Effect of precursor feeding on growth and stilbene accumulation
A stock solution of PHE was prepared by dissolving PHE (1.65 mg) in distilled water (10 mL), followed by filter sterilization. TYR (1.81 mg) was dissolved in a few drops of 1.0 N HCl and then diluted with distilled water to obtain 10 mL of 1 mM stock solution, which was then filter-sterilized. The precursor concentrations were selected based on the concentrations that improved the accumulation of MuA, OXY, and RES in immobilized MA cell cultures in our previous experiment [10]. The precursors were added to the MA root culture at a final concentration of 0.05 mM PHE, 0.03 mM TYR, and a mixture of 0.05 mM PHE and 0.03 mM TYR (PT) on the first day of cultivation. The root samples were harvested in triplicate after 1, 5, 10, 20, 40, and 50 days of cultivation. The stilbene content of all samples was determined by icELISA and HPLC, as previously described.

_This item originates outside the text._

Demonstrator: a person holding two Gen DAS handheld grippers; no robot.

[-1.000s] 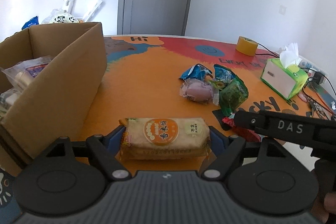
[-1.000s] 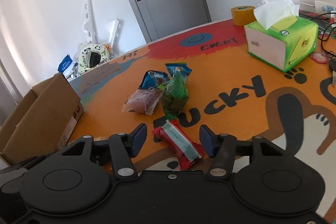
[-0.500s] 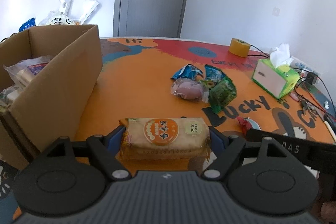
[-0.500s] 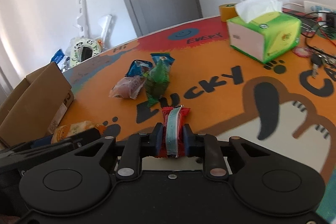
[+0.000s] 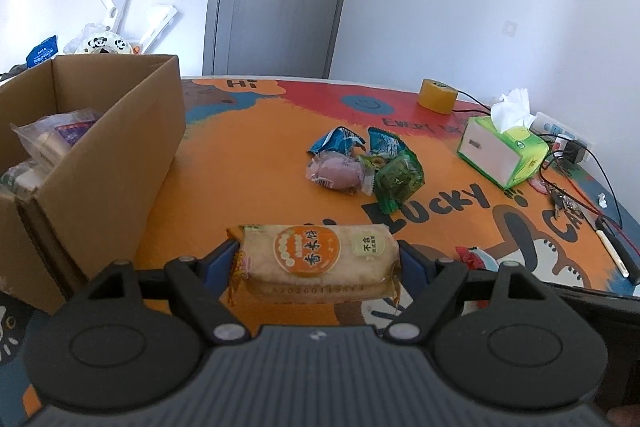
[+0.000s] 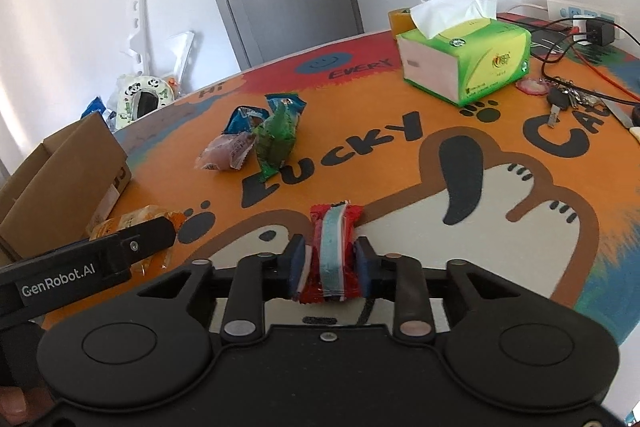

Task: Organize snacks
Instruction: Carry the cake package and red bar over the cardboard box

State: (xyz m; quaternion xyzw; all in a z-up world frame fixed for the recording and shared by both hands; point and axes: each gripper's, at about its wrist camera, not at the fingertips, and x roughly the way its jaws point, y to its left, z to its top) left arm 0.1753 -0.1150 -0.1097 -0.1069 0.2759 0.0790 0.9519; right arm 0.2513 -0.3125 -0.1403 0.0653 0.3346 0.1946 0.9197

Elicitation of stilbene accumulation
A stock solution of MJ (10 mM) was prepared in 40% (v/v) aqueous ethanol and then filter-sterilized. For the YS stock solution, YS powder was dissolved in deionized water to make a 100 mg/mL stock solution. The pH of the stock solution was adjusted to 5.5, and the solution was then sterilized by autoclaving at 121 °C and 15 psi for 15 min. The MA root cultures were treated with elicitors on the 28th day of cultivation: YS (2 mg/mL), MJ (200 µM), a mixture of YS (0.5 mg/mL) and MJ (50 µM), a mixture of YS (1 mg/mL) and MJ (100 µM), or a mixture of YS (2 mg/mL) and MJ (200 µM). The elicitor concentrations were selected according to the results of our previous experiments [12], in which a single treatment of 2 mg/mL YS and 200 µM MJ enhanced the accumulation of MuA in MA root cultures. The treated roots were harvested in triplicate 24 h after treatment, as this showed the best response to single elicitor treatment. The samples were dried and analyzed for stilbene content [12].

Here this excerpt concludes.